Достал пятидесятирублёвую бумажку, потянулся за волосом.
– Стой! – Тебе нельзя в руки брать! Сама заверну.
Вложила волос в синюю бумажку, смяла её в какой-то немыслимый комок, зажала в кулак.
– Плюнь на деньгу! Скажи: чёрт…
– Ну, чёрт…
– …отпусти мою…
– Ну, отпусти мою…
– …кровь!
– Ну, кровь…
– Ещё раз плюнь! Скажи, сколько тебе за мой работа не жалко?
– Что не жалко? – не понял Ваня.
– За мой работа, что я тебя от порчи спасала, сколько не жалко?
– Иди-ка ты… Гони назад пятьдесят рублей, – заволновался Ваня.

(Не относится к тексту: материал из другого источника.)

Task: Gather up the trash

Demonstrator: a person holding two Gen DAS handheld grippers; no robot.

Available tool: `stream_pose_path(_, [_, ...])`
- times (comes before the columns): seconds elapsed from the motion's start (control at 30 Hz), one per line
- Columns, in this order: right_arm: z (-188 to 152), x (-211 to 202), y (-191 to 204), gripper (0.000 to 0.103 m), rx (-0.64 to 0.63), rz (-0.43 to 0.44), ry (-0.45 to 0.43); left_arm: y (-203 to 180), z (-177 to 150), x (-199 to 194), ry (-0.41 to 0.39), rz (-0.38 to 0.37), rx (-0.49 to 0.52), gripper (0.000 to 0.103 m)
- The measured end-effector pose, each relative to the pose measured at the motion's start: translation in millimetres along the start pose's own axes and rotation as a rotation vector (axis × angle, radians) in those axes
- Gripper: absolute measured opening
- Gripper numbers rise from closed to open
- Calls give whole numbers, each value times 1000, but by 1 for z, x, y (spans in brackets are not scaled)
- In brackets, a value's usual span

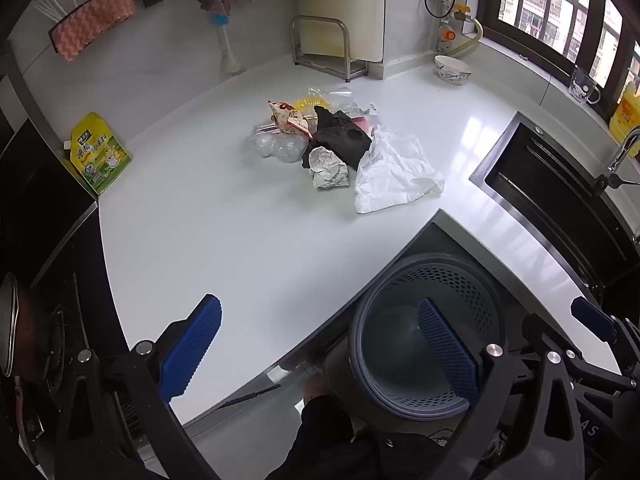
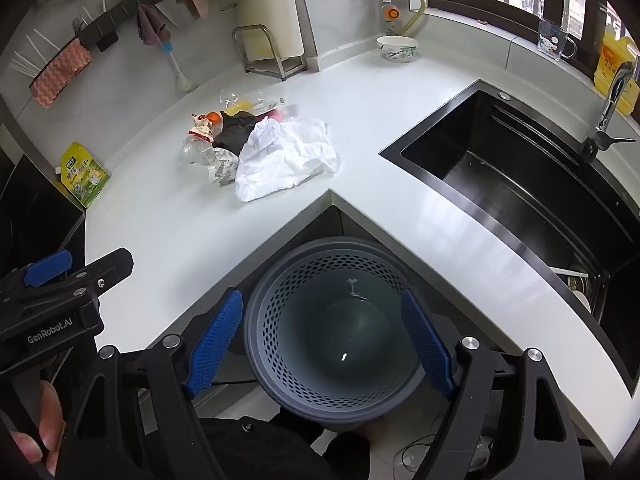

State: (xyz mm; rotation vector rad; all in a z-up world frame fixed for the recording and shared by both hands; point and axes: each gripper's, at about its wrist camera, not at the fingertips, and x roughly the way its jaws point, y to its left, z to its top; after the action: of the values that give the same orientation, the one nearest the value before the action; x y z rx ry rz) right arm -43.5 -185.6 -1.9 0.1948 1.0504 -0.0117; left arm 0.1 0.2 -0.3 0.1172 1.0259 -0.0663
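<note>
A heap of trash lies mid-counter: a white crumpled tissue (image 1: 394,176) (image 2: 288,156), a black wrapper (image 1: 340,136) (image 2: 234,130), a crumpled paper ball (image 1: 329,168) (image 2: 224,166), an orange snack wrapper (image 1: 290,118) (image 2: 202,126) and clear plastic (image 1: 278,148). A grey perforated bin (image 1: 424,336) (image 2: 334,332) stands on the floor in the counter's inner corner. My left gripper (image 1: 320,352) is open and empty over the counter's front edge. My right gripper (image 2: 322,340) is open and empty above the bin.
A black sink (image 2: 520,184) with a tap is on the right. A yellow-green pouch (image 1: 98,156) leans at the left by the hob. A bowl (image 1: 452,68), a metal rack (image 1: 324,48) and a bottle brush (image 1: 228,44) stand at the back.
</note>
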Motion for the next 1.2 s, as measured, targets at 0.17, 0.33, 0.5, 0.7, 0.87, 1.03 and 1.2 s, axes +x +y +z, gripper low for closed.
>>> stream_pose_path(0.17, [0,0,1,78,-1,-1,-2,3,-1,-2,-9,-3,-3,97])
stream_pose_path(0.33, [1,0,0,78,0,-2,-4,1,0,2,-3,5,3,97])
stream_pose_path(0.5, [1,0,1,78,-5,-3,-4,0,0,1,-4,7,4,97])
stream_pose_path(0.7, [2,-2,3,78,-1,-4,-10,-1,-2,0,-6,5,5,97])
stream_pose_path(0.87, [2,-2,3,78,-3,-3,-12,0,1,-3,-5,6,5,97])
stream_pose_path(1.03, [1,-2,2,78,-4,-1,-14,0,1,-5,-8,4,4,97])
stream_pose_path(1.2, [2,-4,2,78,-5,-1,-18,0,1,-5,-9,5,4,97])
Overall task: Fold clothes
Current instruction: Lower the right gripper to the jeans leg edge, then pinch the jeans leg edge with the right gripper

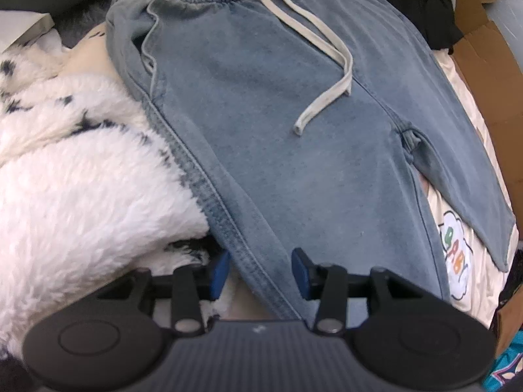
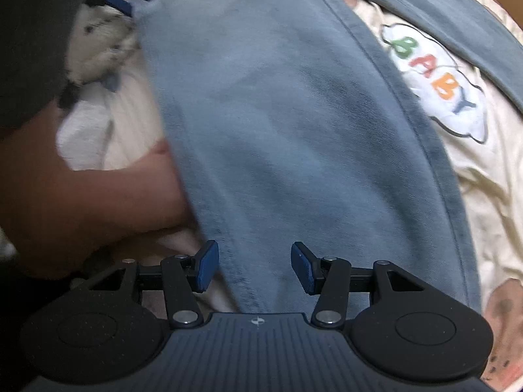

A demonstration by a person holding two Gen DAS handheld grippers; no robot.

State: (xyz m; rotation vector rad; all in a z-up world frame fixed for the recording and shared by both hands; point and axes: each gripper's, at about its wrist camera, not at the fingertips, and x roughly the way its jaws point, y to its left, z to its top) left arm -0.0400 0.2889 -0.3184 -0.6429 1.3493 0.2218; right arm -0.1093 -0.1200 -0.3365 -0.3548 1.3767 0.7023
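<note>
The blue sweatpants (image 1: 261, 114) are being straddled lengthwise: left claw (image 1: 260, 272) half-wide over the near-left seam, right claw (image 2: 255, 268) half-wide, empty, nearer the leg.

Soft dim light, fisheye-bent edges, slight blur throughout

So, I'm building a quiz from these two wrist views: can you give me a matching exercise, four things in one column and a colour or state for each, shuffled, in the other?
Things:
1. blue sweatpants
2. drawstring
3. fluffy blanket
4. BABY patch

Descriptions:
A. white with black flecks, lying beside the stitched side seam
B. cloud shape with coloured letters, on cream cloth
C. cream cord, loose across the front below the waistband
D. spread flat, legs apart

Pairs: 1-D, 2-C, 3-A, 4-B
</note>
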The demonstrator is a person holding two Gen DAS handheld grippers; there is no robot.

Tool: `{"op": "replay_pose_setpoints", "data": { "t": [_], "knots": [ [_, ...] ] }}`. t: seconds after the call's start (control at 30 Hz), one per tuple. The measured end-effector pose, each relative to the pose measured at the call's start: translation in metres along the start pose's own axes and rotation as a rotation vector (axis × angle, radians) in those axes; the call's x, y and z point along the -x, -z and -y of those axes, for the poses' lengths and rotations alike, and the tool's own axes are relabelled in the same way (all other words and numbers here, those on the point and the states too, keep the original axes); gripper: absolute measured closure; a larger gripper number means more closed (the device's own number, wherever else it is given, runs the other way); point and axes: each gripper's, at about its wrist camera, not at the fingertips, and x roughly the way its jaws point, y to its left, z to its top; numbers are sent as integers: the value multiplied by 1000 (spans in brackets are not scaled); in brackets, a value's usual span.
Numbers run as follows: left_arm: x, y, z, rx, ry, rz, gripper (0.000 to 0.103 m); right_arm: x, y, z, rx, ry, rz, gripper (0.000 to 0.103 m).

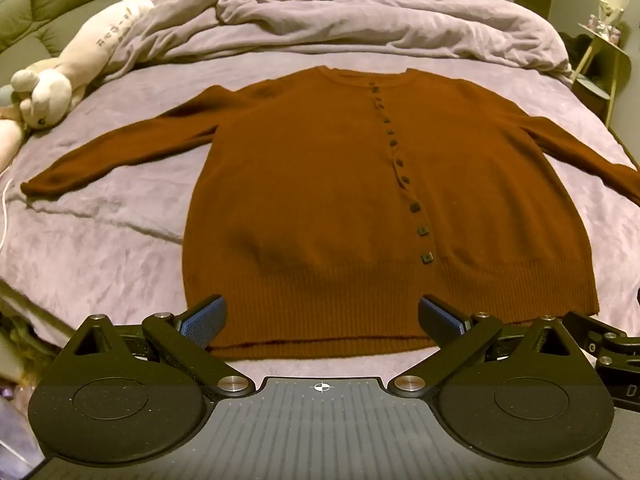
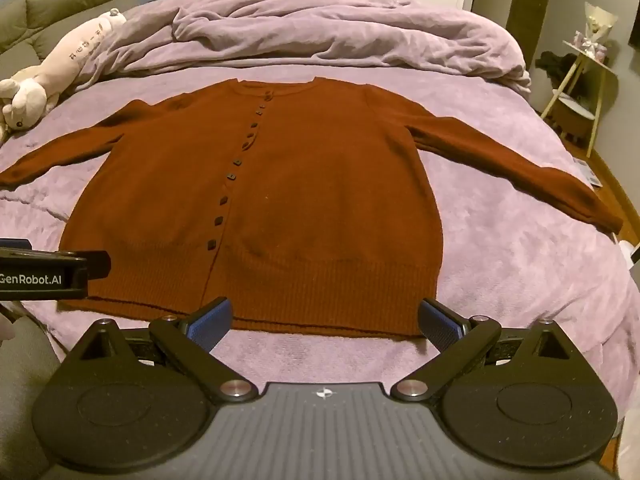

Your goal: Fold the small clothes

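A rust-brown buttoned cardigan [image 1: 320, 184] [image 2: 280, 200] lies flat and face up on the lilac bed, sleeves spread to both sides, a row of dark buttons down its front. My left gripper [image 1: 322, 320] hovers over the ribbed hem near its left half, wide open, nothing between its blue pads. My right gripper [image 2: 324, 320] hangs over the hem's right part, also wide open and holding nothing. The left gripper's body [image 2: 44, 272] shows at the left edge of the right wrist view. The right gripper's body [image 1: 608, 344] shows at the right edge of the left wrist view.
A crumpled lilac duvet [image 1: 340, 20] [image 2: 320, 32] is heaped at the head of the bed. A cream plush toy [image 1: 68, 76] [image 2: 48, 76] lies along the left side by an olive headboard. A small side table [image 2: 580, 80] stands beyond the right edge.
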Motion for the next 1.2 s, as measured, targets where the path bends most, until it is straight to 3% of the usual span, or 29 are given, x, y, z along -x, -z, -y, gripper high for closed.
{"op": "replay_pose_setpoints", "data": {
  "t": [0.8,0.93,1.1,1.2],
  "knots": [
    [-11,-2,5,-4,-7,-46,0,-10,4,10,-57,-82,-13,4],
    [-16,-2,4,7,1,-51,0,-11,7,9,-58,-123,30,4],
    [-28,-5,-1,28,21,-34,0,-15,21,38,-204,-262,212,4],
    [-39,-12,-6,35,16,-7,0,-38,16,73,-299,-241,183,4]
  ]
}}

– Ты не позорься, иначе я тебе так сделаю, что плохо твоему нижнему телу будет, совсем позор…
– Я тебе два рубля на детей давал? Гони пятьдесят рублей!
– Тьфу! – разжала ладонь. Денег нет.
«Плакала моя денежка, – обмер Ваня. – Она её уже давно куда-то втёрла! Ведьма! Да это же почти бутылка «Кахети»!
А цыганка тараторит:
– Деньги за работа давай! Дети твои совсем гнилые будут. Самому с женщинами позор большой будет. Совсем пропадёшь!
«Ей ещё и деньги давай… Вот ведьма!… Тридцать лет прожил, всегда от них шарахался и на тебе… А всё потому, что голова отдыхала. Пора включать голову, снова становиться старшим экономистом Иваном Филатычем».
И вдруг осенило: она же корчит из себя ведунью, хозяйку темных уголков сознания, сама должна верить во всякую чушь… Без этого её бизнес не заваришь… Значит, сама должна бояться непонятных заклинаний!
– Не вернёшь деньги, я прокляну и тебя и весь твой табор! Всех твоих ромалэ и чявалэ с потрохами!
Ваня припомнил страшные альпинистские байки, которыми в горах пугают новичков у костра. И сказал:
– Ты обидела Чёрного Альпиниста, Джантуганского Человека и Эльбрусскую Деву! Мундус универзус экзерцет гистрионен!
Он закатил глаза, воздел руки к пыльным листьям пальмы и запричитал загробным голосом, вспоминая названия горных вершин: Донгузорун–Гичи–Чегет–Карабаши… Сулахат, Софруджу, Гумачи, Кичкидар! Развернитесь чёрные Каракая, Шхельда, Джугутурлючат!…
Цыганка притихла, в её глазах появилось любопытство, а потом и замешательство.
А Ваню понесло, он перескочил с названий гор на формы горного рельефа:
– Чёрная мульда, Серый бергшрунд, Кровавый рантклюфт!
Он искоса глянул на цыганку, заметил некоторый испуг в её чёрных глазах и продолжил пугать:
– Ушба! Домбай-Ульген! Бу-Ульген! Кичкидар! Хицан! Сонгути!…
И вдруг неожиданно визгливо крикнул:
– Деньги давай! Я столько уже наговорил, что без денег тебя не отмыть!